PUNTO IV. Considera el fin y remate de esta acción, y fue que san Pedro, como caudillo de aquella milicia del cielo, volvió por todos con la verdad, e hizo un sermón al pueblo con tanto fervor de espíritu que convirtió cinco mil personas a la fe de Jesucristo: tal fruto hacen los que predican con lengua del Espíritu Santo: a donde debes aprender a callar y no defenderte cuando te culparen otros, fiando en Dios, el cual te defenderá como defendió a los Apóstoles por medio de san Pedro y los sacó de esta calumnia con mucha ganancia, así espiritual de merecimiento para con Dios, come de honra temporal para con los hombres: aprende también los frutos que se cogen de la predicación con espíritu, y pide a Dios que te le dé, y al divino Espíritu que te enseñe como enseñó a los discípulos del Señor.
Al terminar
Te doy gracias, Dios mío, por los buenos propósitos, afectos e inspiraciones que me has comunicado en esta meditación. Te pido ayuda para ponerlos por obra. Madre mía Inmaculada, San José, mi padre y señor, Ángel de mi guarda: interceded por mí.

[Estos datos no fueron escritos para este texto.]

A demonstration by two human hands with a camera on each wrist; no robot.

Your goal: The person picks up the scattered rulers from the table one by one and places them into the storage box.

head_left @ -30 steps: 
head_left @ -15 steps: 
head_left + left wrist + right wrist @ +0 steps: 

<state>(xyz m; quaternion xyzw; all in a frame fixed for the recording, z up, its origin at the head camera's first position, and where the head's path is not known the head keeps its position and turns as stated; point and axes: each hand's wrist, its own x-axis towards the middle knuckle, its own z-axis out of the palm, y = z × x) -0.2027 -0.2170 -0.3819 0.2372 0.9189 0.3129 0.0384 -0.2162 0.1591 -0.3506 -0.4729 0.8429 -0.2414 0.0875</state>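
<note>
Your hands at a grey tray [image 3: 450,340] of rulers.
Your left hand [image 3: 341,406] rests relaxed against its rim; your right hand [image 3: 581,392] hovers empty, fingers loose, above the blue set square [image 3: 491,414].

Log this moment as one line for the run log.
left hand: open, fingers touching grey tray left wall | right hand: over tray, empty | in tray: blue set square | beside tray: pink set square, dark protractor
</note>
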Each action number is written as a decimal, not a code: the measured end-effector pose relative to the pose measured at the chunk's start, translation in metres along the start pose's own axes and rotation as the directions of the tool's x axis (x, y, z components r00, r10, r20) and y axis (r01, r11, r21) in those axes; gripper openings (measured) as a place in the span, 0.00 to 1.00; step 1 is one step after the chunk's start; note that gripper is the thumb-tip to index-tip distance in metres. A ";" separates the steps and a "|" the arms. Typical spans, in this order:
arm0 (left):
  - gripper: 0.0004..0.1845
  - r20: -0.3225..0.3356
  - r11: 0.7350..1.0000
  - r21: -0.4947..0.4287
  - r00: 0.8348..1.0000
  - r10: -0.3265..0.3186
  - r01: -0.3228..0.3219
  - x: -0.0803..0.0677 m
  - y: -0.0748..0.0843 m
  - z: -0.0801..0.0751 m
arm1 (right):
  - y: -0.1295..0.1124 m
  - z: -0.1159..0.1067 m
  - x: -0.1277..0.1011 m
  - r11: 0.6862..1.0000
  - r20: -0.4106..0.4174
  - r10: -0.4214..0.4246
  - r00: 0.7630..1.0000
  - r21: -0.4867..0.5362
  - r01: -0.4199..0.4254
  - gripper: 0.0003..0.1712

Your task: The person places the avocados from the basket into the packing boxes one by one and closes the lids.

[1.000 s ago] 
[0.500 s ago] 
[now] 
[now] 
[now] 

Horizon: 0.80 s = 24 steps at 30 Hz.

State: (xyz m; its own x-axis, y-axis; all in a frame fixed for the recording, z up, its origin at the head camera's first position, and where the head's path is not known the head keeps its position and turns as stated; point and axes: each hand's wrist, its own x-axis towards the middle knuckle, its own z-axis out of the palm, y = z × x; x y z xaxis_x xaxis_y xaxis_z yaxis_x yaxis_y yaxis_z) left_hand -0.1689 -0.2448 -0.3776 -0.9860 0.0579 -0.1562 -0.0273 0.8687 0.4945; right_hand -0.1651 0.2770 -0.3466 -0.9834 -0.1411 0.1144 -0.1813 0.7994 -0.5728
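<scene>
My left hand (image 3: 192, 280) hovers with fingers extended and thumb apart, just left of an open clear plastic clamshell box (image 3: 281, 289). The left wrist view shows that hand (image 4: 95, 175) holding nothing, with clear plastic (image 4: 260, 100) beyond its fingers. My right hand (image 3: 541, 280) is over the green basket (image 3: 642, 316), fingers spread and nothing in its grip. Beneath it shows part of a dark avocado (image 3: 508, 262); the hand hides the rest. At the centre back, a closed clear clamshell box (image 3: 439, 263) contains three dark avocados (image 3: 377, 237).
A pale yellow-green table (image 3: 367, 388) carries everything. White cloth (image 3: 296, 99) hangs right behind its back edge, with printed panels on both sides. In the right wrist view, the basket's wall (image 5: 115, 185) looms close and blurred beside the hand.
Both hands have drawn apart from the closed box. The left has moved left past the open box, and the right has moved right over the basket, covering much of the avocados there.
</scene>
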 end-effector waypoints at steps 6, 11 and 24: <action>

Ofrecimiento diario de obras
Ven Espíritu Santo
inflama nuestros corazones
en las ansias redentoras del Corazón de Cristo
para que ofrezcamos de veras
nuestras personas y obras
en unión con Él
por la redención del mundo
Señor mío y Dios mío Jesucristo
Por el Corazón Inmaculado de María
me consagro a tu Corazón
y me ofrezco contigo al Padre
en tu Santo Sacrificio del altar
con mi oración y mi trabajo
sufrimientos y alegrías de hoy
en reparación de nuestros pecados
y para que venga a nosotros tu Reino.
Te pido en especial
Por el Papa y sus intenciones,
Por nuestro Obispo y sus intenciones,
Por nuestro Párroco y sus intenciones.